Aldo van Eyck was one who appreciated the changes that occur in a work of architecture before it ever becomes an “object.” The playgrounds designed by van Eyck demonstrate why the freedom of the participant should not be neglected. “When someone beats their rugs on it,” he explains, “a somersault frame is no longer a somersault frame. During the break at a girl’s school, a climbing arch may provide seats for 30 girls from 15 to 17 years old, all eating their sandwiches. It has then become an aluminum hill. If one throws a tarpaulin over it, it becomes a tent. Use can also lead to misuse,” he warns, “and less pleasant things can happen; sometimes the big ones chase the little ones away, sometimes the whole thing is smashed.” Van Eyck recognized the malleable status of the artifact as it is initiated by those who act upon it. Of all the arts, the aesthetic contingency of the artifact is at its strongest in architecture; not only is it afforded by the opportunities utility brings, but as is seen with van Eyck, it is only open to observation as it happens.

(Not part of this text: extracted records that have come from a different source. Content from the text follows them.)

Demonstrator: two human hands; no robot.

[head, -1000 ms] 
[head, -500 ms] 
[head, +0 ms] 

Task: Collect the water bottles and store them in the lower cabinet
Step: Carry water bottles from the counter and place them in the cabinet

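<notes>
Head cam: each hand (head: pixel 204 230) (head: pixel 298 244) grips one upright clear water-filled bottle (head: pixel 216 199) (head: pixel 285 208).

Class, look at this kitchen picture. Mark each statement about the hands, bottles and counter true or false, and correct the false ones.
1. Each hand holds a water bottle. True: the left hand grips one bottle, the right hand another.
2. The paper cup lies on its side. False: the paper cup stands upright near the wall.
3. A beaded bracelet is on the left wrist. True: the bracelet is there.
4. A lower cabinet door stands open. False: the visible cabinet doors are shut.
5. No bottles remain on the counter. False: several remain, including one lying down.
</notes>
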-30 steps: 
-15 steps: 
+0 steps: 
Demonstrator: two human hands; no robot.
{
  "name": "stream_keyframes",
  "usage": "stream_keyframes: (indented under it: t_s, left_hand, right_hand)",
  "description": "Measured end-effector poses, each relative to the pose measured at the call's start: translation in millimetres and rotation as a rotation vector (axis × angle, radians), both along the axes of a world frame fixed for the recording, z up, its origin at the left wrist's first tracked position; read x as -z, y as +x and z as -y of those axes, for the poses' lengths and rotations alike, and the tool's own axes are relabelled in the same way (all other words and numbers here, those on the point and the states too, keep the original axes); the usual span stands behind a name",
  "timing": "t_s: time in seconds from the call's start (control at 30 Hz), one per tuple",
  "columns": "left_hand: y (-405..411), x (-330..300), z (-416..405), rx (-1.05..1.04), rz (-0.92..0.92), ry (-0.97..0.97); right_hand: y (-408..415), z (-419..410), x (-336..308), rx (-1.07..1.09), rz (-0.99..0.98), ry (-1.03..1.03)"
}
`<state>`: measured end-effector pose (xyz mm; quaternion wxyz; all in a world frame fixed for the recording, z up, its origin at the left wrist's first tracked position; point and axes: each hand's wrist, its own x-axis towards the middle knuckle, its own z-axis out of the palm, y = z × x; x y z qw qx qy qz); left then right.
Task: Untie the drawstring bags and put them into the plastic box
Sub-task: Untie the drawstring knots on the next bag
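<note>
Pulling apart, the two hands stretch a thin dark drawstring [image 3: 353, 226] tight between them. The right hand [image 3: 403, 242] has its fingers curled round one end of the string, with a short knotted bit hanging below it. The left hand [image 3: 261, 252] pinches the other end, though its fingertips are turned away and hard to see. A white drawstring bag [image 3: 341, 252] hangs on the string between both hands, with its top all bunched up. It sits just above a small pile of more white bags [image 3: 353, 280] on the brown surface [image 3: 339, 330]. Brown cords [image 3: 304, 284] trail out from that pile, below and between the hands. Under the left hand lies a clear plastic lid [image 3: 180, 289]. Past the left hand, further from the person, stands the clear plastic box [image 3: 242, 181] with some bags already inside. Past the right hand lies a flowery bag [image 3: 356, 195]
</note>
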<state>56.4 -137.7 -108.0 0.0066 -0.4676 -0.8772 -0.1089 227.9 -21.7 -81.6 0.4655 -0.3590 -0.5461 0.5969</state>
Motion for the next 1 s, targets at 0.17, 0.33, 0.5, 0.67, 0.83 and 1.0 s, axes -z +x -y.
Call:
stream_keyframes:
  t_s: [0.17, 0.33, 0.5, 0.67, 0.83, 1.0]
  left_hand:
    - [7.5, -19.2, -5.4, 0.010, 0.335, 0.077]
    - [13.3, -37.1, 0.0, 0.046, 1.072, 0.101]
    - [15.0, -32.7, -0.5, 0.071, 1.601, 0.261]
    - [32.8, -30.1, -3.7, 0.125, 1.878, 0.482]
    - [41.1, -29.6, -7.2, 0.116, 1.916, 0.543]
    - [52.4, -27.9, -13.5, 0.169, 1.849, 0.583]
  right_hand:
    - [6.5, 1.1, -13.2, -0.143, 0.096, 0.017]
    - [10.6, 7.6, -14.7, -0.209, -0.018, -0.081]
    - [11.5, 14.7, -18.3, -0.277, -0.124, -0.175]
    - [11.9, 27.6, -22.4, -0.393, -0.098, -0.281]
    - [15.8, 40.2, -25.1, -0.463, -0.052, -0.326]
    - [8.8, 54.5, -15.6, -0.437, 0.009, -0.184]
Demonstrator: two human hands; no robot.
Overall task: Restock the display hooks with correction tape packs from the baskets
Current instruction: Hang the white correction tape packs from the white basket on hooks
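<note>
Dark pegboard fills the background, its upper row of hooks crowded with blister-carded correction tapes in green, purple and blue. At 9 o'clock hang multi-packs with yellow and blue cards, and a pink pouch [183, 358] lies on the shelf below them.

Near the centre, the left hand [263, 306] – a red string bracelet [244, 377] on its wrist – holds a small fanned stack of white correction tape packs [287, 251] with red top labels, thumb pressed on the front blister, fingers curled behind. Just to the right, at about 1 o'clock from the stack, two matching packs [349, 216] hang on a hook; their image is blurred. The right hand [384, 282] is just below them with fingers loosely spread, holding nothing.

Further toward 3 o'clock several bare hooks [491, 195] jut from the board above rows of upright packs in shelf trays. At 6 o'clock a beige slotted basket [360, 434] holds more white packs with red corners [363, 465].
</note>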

In order to locate this idea of Performance in terms of historiography, I want to look at a text by Robin Evans on the work of Mies van der Rohe, specifically the Barcelona Pavilion.In Mies van der Rohe’s Paradoxical Symmetries Evans, trained as an architect not a historian, managed to find a path through that “dilemma of interpretation” (as I like to call it) that subdued those like Pevsner, Rowe, Venturi, etc. Before him, the pavilion had been described in terms of “abstraction, silence, vacancy,” and almost always “beauty.” Evans noted that the Western conception of beauty “quells” desire for a thing by directing attention away from its utility to its appearance – an optical hegemony that has dominated architecture since the inheritance of aesthetic efficacy from the visual arts. However, the Barcelona Pavilion “distracts the entranced observer from what is troubling elsewhere” Evans noticed, and “distraction is not amnesia, it is displacement.” But what has been displaced? Abstraction, silence, and vacancy are all terms that imply privation from a prior state. Evans keenly recognized that it is precisely that emptiness that makes it “hard to determine what has been removed.” After all, he says, “if we could easily tell, then the effort of escape would have been worthless.” Escape from what?

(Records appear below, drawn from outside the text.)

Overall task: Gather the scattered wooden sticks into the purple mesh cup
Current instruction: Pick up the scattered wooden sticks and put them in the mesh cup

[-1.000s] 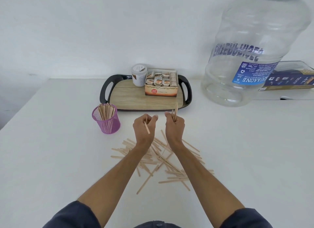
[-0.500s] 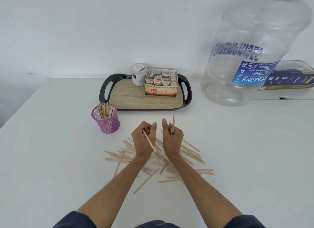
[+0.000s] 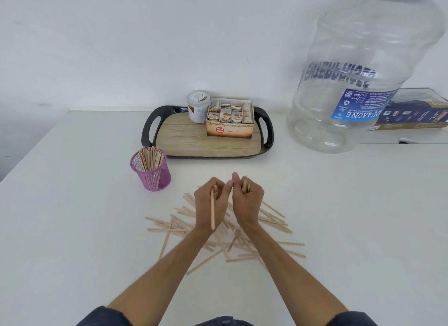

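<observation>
Several wooden sticks (image 3: 274, 216) lie scattered in a loose pile on the white table (image 3: 72, 228), partly hidden under my forearms. The purple mesh cup (image 3: 152, 174) stands upright to the left of the pile, packed with upright sticks. My left hand (image 3: 210, 199) grips one stick (image 3: 212, 215) that points back toward me. Just right of it, thumbs nearly touching, my right hand (image 3: 247, 198) is curled round a small bunch of sticks whose tips show in the fist. Both hands hover over the pile's far edge.
A black-rimmed tray (image 3: 266, 134) with a wood-look floor sits behind the cup, carrying a white jar (image 3: 198, 106) and an open tea box (image 3: 230, 122). A large clear water jug (image 3: 363, 71) stands at the back right, with a dark flat box (image 3: 419, 112) behind it.
Both hands have dropped lower over the pile. The left hand's stick has swung from slanting to pointing straight back. The right hand's sticks now barely stick out of the fist.
</observation>
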A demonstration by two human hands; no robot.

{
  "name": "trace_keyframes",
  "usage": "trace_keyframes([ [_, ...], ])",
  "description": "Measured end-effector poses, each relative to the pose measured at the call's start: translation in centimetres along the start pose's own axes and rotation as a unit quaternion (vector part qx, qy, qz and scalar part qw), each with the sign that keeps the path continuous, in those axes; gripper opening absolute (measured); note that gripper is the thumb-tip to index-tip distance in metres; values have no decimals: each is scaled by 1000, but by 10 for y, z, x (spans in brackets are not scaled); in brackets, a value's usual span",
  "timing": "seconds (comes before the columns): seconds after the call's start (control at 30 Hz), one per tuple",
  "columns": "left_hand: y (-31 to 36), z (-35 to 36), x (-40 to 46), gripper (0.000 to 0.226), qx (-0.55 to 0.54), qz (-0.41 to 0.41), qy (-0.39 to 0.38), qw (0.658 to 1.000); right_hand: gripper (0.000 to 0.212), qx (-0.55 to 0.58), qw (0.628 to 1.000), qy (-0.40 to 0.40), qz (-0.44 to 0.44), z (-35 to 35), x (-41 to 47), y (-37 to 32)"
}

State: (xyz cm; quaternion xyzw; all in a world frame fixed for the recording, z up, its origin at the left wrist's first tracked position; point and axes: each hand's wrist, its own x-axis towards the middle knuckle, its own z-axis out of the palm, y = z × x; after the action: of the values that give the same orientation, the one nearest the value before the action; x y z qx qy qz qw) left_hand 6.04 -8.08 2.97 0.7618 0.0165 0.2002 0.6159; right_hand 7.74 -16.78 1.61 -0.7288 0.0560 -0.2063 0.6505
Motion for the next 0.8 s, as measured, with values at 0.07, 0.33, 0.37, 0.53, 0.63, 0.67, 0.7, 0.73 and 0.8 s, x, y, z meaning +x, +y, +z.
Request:
trace_keyframes([
  [0.07, -8, -2, -8, 20, -9, -25, -4, 1000, 57, -9, 1000, -7, 12, -1, -7, 10],
  [0.33, 15, -1, 11, 10, -40, 8, 37, 998, 56, -5, 1000, -17, 10, 1, -6, 4],
  [0.37, 18, 0, 14, 8, -44, 22, 31, 998, 56, -5, 1000, -19, 5, 1, -4, 3],
  [0.53, 6, 3, -1, 31, -43, -21, 25, 999, 55, -7, 1000, -23, 13, 3, -4, 6],
  [0.63, -3, 4, -10, 42, -30, -41, 21, 998, 57, -6, 999, -20, 26, 3, -7, 10],
  [0.67, -4, 4, -9, 43, -29, -43, 22, 998, 57, -8, 999, -21, 27, 3, -7, 11],
  [0.7, -5, 3, -7, 42, -30, -45, 25, 998, 57, -11, 999, -23, 28, 3, -8, 12],
  [0.73, -5, 2, -5, 40, -31, -46, 28, 998, 56, -14, 999, -25, 29, 3, -9, 13],
  [0.8, -6, 1, -2, 33, -26, -42, 34, 998, 56, -16, 999, -24, 37, 3, -9, 13],
])
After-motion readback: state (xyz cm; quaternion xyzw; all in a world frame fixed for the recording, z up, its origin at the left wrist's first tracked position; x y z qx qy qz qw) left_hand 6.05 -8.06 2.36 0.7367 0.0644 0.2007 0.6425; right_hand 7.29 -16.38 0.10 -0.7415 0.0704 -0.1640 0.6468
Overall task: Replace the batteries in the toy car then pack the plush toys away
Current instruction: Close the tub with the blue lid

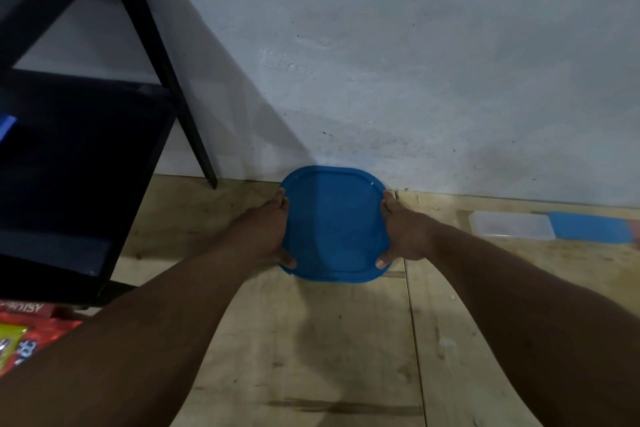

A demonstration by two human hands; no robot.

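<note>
A blue rounded-square container lid (334,224) sits on the wooden floor close to the wall. My left hand (273,230) grips its left edge, thumb on the near corner. My right hand (401,230) grips the right edge the same way. What lies under the lid is hidden. No toy car, batteries or plush toys are in view.
A black shelf unit (86,149) stands at the left, its slanted leg (166,80) reaching the floor by the wall. Colourful packets (24,333) lie at the lower left. A clear box (512,225) and a blue lid (588,227) lie at the right along the wall.
</note>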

Indeed, it is not that something has been removed from the pavilion, but rather the subject is removed in his “escape” from the chaotic metropolis into the abstraction, silence, and vacancy – all qualities that must come-about, happen, or be discovered. Or, the escape into the quiet refuge of the pavilion must be performed. Until then, it awaits its main work, and thus can never be a complete or finished object. In other words, energeia finally actualizes the work in the subject’s displacement, and that initial distractive gift of solemnity, like the frame on the painting, is buried behind the performance. In this, Evans was able to suppress the desire to interpret and direct his attention back to the “forms of experience out of which we speak” (I borrow this phrase from the later Ludwig Wittgenstein who, after focusing on the idea of achieving a “perfect language” or vocabulary in his earlier years, as seen in the Tractatus Logico-Philosophicus, would later look to the forms of experience out of which our language emerges; this turn in the philosophy of language and epistemology has more recently been fostered by the late Richard Rorty, amongst others). The object was dissolved into a malleable cloud of performances. Abstraction, silence, and vacancy can no longer be attributed to the pavilion, for it was never taken as an object that affects; rather, in terms of performance, they are effects produced through the operations of the experiencing subjects.

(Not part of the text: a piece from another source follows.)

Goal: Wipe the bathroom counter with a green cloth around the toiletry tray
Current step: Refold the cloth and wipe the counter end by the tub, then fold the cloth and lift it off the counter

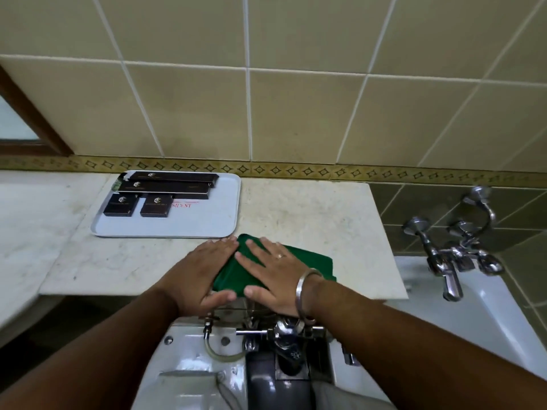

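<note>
On the pale marble tabletop [310, 208], both hands, left hand [204, 270] and right hand [275, 276], press flat and open on a folded green cloth [307, 261] just beside the grey rectangular toiletry tray [219, 208]; wiping looks underway, and next calls for sliding around the tray

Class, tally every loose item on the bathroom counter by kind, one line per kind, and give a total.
Long dark toiletry boxes: 2
Small dark toiletry boxes: 2
Toiletry tray: 1
Green cloth: 1
Total: 6
</note>
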`<action>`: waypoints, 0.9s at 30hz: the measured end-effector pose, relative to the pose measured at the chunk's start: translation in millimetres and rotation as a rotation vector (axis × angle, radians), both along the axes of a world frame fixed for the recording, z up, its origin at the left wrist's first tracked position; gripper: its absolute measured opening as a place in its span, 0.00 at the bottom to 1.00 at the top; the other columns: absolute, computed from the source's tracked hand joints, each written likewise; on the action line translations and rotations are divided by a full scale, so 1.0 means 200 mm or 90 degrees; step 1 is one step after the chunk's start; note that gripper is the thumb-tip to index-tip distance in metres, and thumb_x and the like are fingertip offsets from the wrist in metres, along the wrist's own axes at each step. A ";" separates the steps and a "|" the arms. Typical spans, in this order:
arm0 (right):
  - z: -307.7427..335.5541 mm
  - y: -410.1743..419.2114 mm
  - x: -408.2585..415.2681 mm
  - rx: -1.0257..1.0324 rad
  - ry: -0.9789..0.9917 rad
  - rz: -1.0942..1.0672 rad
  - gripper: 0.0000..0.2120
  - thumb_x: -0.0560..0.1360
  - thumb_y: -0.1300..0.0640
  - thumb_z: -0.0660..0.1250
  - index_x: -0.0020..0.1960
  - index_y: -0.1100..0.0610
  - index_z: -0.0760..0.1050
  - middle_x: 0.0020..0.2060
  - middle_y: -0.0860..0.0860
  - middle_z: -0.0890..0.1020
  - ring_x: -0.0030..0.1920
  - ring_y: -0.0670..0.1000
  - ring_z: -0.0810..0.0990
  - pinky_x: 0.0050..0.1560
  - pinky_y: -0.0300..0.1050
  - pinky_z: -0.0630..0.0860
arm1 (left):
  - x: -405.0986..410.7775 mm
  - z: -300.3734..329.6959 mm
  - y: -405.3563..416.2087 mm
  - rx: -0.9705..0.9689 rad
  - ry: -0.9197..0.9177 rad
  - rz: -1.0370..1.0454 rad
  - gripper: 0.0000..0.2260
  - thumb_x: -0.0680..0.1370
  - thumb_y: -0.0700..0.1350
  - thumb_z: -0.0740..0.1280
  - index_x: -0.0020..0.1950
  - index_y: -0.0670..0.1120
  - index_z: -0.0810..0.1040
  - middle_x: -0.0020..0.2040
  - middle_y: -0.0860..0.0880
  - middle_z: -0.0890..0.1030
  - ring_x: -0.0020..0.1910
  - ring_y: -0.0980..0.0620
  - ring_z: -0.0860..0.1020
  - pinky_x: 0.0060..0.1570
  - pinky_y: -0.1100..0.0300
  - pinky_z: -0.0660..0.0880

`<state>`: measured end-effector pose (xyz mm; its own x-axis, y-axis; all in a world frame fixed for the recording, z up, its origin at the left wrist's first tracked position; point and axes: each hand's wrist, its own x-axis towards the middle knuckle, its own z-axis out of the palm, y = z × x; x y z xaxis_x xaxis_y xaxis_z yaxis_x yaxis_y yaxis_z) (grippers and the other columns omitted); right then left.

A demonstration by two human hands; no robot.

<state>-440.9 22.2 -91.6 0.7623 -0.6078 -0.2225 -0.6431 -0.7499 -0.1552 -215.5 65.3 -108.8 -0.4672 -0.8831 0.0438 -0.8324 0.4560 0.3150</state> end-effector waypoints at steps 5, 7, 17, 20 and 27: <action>0.09 0.13 -0.36 -0.068 -0.167 -0.503 0.24 0.73 0.40 0.63 0.65 0.51 0.69 0.60 0.55 0.78 0.57 0.58 0.76 0.56 0.52 0.74 | -0.32 0.15 0.02 0.053 0.039 0.294 0.26 0.74 0.68 0.60 0.62 0.50 0.73 0.55 0.49 0.81 0.54 0.47 0.78 0.54 0.49 0.75; 0.08 0.17 -0.49 0.038 -0.137 -0.647 0.21 0.72 0.37 0.64 0.53 0.53 0.70 0.49 0.54 0.81 0.44 0.57 0.77 0.45 0.48 0.75 | -0.41 0.20 0.02 0.092 -0.028 0.385 0.25 0.72 0.67 0.67 0.59 0.51 0.72 0.52 0.49 0.81 0.51 0.46 0.79 0.51 0.48 0.78; 0.11 0.16 -0.35 0.352 -0.333 -0.766 0.16 0.67 0.51 0.77 0.43 0.63 0.80 0.40 0.59 0.84 0.40 0.59 0.83 0.42 0.48 0.79 | -0.29 0.26 0.11 0.307 0.246 0.453 0.10 0.74 0.47 0.74 0.50 0.43 0.82 0.51 0.44 0.85 0.49 0.47 0.81 0.52 0.54 0.78; 0.19 0.21 -0.18 0.484 -0.477 -0.781 0.08 0.71 0.59 0.74 0.38 0.61 0.77 0.40 0.60 0.83 0.35 0.56 0.81 0.36 0.44 0.77 | -0.13 0.34 0.23 0.333 0.344 0.445 0.08 0.76 0.44 0.71 0.53 0.44 0.83 0.52 0.44 0.85 0.52 0.45 0.82 0.57 0.48 0.78; 0.54 0.39 0.70 0.674 -0.541 -0.665 0.02 0.70 0.63 0.70 0.41 0.58 0.78 0.43 0.60 0.83 0.44 0.58 0.82 0.40 0.51 0.80 | 0.78 0.62 0.80 0.350 0.673 0.546 0.14 0.79 0.38 0.68 0.64 0.40 0.77 0.59 0.41 0.83 0.57 0.43 0.82 0.55 0.54 0.80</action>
<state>-301.0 99.5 15.8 0.2755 -0.7526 -0.5981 -0.2367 0.5499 -0.8010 -59.5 226.1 15.9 0.2324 -0.8862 -0.4008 -0.0578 -0.4239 0.9039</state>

With the death of the object follows heavy consequences for theory. For example, arguments have been made from the social sciences that posit architecture can exist without buildings. The point is that “the man in the street makes the city.” But due to their reliance on task-patterns and habitual systems, the same arguments hold that the pattern a farmer ploughs in his field is also architecture. These theories generally exclude architecture as an art, which I cannot accept. The great Italian historian Manfredo Tafuri also acknowledged the issue. His worry was that “absorbing art into behavior excludes the possibility of speaking of painting or architecture as objects: they are, rather, happenings.” The aesthetic value of architecture would no longer be attributed to its objecthood, but to the performances it enables. How is one to judge? The static connotations of the built structure give way to a constant oscillation of a blur of performances. So while it may seem obvious to state that the entire aesthetic enterprise hinges on the presence and interaction of the experiencing subject, it is rarely acknowledged in theory.

And yet the installations, situations, or conditions (it matters little what you call them) of the artist Olafur Eliasson have received more attention recently and for good reason. His works refuse to “happen” until and through the performance of the subject. The questions “Is it architecture” or “What can it do for architecture” are belittled by more accurately asking “How is it not architecture?” The point is, it seems to me, that there is more to be gained or to be learned for architecture in these works than for installation art. What would Wittgenstein say? It is always easier to speak of something after it happens, but of what are you speaking: the building, or the forms of experience it has afforded you? After all, we cannot talk objectively about performance because it is not objectively presented to us. Or, it cannot be talked about since it is not there about which to speak. But it is there; or rather, it does happen. And so I speak of it after it – a justly belated apology.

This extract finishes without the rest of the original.